Remarque : elle continue à produire ses effets indépendamment de la perte de qualité
de travailleur indépendant suite à une faillite.
Que se passe-t-il en cas de changement de résidence ?
En cas de vente de l’immeuble servant de résidence principale, la protection sera reportée
sur le prix obtenu, à condition que l’indépendant utilise le montant obtenu pour acquérir,
dans un délai d’un an, un autre immeuble qui servira de nouvelle résidence principale.
Pour davantage de garantie, le prix de vente obtenu par l’intéressé restera bloqué en l’étude
du notaire qui a passé l’acte de vente. L’acte d’acquisition du nouvel immeuble devant servir
de résidence principale devra inclure une déclaration expresse de réutilisation des fonds.
Quel est le succès de cette mesure ?
En 2010, cette mesure a fait l’objet d’une question/réponse au Sénat qui en faisait un bref
bilan.
Entre le 18 mai 2007, date d’entrée en vigueur de la loi et le 9 septembre 2010, quelque
2.720 actes notariés de déclarations d’insaisissabilité ont été présentés à l’inscription aux
bureaux des conservateurs des hypothèques.
Cette mesure est le résultat d'un équilibre entre la nécessaire stimulation de la création
d'entreprise, qui s'opère ici par une mise à l'abri du logement familial du candidat
entrepreneur, et la protection des tiers, fournisseurs, banquiers, etc. qui voient leurs
moyens de poursuivre le remboursement de leurs créances ainsi limités. Pour atteindre cet
équilibre, le passage obligé est la parfaite information des tiers de la protection juridique
dont bénéficient leurs débiteurs. Cette information qui comprend, le cas échéant, la
description exacte de la partie du bâtiment restant saisissable, ne peut se concrétiser
actuellement qu'avec l'intervention d'un notaire et d'une inscription au registre des
hypothèques.
Dès lors, si cette procédure peut apparaître comme pouvant faire obstacle au succès de
cette législation, elle constitue aussi la garantie de son existence.

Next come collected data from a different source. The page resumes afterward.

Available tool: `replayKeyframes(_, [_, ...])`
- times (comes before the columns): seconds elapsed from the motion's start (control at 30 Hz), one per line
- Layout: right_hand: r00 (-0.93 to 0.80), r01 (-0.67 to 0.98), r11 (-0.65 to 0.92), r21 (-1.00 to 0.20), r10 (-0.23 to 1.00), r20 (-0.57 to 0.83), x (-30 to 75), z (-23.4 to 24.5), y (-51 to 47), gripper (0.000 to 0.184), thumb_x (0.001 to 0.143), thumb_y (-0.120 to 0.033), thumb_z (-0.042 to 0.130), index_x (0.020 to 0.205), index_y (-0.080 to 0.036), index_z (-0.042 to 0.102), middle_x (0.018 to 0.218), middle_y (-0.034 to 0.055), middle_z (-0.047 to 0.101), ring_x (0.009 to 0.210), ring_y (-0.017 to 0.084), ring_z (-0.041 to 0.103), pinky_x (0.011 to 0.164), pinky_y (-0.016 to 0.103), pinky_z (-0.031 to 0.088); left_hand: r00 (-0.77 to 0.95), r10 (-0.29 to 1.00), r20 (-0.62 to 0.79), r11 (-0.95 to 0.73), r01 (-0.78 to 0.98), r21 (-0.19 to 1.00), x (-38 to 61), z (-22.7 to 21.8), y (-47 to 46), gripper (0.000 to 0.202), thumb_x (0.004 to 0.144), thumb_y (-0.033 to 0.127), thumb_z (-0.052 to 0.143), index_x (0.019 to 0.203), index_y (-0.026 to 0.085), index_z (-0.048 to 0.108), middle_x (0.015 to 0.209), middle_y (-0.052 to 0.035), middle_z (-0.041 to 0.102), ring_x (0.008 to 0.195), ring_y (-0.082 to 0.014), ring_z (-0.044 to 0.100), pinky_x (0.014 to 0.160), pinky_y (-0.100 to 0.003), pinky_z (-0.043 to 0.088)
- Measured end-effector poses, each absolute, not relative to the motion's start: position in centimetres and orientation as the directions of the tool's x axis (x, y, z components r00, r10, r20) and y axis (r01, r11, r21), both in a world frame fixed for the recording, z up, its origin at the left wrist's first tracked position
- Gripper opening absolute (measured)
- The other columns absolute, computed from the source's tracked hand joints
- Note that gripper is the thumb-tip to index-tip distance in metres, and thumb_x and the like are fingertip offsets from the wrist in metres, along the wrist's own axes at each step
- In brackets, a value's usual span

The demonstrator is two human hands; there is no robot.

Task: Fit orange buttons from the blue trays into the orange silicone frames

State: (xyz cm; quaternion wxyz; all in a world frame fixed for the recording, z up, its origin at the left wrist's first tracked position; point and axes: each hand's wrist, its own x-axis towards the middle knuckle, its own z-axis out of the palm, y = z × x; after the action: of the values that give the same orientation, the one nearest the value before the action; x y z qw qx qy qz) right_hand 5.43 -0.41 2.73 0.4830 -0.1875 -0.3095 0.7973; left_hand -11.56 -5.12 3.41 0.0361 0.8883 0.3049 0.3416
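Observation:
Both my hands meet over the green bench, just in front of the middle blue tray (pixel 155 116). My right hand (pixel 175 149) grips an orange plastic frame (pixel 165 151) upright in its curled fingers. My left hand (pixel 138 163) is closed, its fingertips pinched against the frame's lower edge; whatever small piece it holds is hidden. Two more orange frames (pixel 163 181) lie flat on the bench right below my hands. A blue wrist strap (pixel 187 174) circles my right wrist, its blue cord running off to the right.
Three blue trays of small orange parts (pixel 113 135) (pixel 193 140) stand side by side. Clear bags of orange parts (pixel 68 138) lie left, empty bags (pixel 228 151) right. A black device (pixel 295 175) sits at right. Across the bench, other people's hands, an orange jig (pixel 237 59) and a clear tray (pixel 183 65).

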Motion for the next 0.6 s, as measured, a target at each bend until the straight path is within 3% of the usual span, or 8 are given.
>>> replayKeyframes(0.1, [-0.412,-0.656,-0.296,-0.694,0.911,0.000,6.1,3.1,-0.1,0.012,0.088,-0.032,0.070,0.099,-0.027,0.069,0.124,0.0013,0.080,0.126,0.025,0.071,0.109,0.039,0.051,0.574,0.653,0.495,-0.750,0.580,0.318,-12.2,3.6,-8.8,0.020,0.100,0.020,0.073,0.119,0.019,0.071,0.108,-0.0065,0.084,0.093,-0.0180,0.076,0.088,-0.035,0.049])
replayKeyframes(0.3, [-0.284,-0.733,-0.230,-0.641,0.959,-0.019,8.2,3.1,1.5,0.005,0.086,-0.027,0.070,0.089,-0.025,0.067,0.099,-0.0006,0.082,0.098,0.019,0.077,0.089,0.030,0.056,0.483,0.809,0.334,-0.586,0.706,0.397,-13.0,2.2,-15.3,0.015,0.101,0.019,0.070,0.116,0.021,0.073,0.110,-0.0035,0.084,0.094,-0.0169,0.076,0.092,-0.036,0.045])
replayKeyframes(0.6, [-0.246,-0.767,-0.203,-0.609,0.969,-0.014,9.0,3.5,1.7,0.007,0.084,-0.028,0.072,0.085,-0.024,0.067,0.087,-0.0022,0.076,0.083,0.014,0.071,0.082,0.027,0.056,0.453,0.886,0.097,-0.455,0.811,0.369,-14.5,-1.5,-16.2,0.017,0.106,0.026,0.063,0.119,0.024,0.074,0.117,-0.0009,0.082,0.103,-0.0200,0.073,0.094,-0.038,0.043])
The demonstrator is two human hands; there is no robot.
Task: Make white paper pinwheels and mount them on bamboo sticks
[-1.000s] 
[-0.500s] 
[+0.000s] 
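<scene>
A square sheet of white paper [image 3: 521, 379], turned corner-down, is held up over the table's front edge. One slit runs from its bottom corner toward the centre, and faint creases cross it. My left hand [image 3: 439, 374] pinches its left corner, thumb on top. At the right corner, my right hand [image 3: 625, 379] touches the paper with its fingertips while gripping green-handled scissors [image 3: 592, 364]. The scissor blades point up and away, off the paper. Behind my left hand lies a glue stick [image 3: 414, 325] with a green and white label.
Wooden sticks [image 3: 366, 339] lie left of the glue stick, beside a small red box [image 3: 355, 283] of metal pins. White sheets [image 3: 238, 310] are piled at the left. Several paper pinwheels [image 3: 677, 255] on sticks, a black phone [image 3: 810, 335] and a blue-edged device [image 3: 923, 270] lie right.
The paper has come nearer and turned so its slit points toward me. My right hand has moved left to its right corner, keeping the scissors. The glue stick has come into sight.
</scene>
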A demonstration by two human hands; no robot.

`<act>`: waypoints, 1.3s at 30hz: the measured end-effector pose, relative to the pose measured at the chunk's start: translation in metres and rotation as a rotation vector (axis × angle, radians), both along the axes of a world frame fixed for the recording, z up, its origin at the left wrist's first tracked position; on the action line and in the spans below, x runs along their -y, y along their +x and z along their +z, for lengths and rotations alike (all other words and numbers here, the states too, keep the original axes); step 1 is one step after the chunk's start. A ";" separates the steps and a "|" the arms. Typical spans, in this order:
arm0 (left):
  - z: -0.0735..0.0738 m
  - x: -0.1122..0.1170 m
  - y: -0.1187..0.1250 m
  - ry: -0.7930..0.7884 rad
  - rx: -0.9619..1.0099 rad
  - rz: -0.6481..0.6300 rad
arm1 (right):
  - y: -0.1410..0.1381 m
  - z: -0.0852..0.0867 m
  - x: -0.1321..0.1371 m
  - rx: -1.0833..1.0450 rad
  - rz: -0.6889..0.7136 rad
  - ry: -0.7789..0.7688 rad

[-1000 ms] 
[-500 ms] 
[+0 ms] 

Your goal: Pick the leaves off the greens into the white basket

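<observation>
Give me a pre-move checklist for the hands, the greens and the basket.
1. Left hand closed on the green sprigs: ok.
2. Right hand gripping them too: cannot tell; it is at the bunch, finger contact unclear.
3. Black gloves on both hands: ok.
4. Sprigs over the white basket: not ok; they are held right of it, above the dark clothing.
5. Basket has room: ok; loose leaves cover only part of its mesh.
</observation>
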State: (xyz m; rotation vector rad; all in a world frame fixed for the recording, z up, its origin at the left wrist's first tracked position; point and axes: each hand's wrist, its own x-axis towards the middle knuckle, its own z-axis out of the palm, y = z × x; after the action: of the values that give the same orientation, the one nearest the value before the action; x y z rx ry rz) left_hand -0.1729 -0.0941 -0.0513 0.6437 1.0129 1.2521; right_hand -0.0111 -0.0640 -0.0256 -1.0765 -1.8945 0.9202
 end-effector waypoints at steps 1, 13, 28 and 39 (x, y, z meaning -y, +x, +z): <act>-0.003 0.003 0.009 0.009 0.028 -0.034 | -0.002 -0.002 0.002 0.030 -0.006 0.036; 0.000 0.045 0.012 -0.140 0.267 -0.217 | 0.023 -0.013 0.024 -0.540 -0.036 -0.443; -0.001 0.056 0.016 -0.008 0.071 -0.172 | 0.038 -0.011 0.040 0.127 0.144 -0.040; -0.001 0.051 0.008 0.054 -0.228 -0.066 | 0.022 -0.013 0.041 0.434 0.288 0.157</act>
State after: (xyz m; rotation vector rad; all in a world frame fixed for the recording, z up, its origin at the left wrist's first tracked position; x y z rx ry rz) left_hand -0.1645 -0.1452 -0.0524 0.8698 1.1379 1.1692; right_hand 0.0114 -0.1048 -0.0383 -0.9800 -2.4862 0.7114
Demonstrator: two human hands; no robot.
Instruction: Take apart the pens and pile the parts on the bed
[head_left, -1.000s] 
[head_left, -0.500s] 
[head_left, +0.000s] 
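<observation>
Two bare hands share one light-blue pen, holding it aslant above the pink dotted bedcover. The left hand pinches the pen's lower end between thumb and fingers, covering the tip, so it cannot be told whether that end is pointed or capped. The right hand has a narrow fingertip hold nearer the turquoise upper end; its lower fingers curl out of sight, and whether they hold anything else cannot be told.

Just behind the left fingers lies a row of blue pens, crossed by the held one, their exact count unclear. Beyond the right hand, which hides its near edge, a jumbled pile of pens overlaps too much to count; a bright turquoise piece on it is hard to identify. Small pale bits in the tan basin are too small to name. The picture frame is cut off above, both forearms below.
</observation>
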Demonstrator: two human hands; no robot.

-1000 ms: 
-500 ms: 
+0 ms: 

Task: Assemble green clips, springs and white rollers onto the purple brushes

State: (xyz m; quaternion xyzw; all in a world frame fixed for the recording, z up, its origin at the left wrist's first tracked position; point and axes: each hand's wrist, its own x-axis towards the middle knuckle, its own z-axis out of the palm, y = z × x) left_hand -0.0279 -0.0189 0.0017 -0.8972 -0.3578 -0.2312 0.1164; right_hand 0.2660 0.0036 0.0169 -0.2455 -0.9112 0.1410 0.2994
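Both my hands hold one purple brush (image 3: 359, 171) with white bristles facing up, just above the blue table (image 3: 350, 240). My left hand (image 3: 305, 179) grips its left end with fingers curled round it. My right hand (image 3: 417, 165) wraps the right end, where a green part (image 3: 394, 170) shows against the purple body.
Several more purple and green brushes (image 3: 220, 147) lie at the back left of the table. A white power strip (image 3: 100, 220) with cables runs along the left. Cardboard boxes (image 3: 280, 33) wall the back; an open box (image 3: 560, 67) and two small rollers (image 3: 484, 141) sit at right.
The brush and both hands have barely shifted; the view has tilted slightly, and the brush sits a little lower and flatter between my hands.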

En ce qui concerne l'impact négatif que pourrait avoir la déclaration d'insaisissabilité sur
l'accès au crédit des entrepreneurs, que ce soit vis-à-vis de leur banquier ou de leurs
fournisseurs, les créanciers sont conscients qu'une saisie immobilière sur le logement
familial est peu efficace, voire contreproductive, dès lors que ce bien est dans la plupart des
cas hypothéqué en faveur d'un autre créancier qui aura priorité sur le produit de la vente du
logement. Par ailleurs, si ce bien est le siège de l'activité, sa revente privera le débiteur de
revenus et ses créanciers de remboursements. Les fournisseurs disposent, quant à eux, de
mécanismes plus adaptés que la saisie immobilière pour récupérer leurs créances,
notamment la clause de réserve de propriété, le privilège sur le prix des marchandises non
payées, etc.
On peut dès lors raisonnablement considérer que l'impact négatif redouté restera marginal.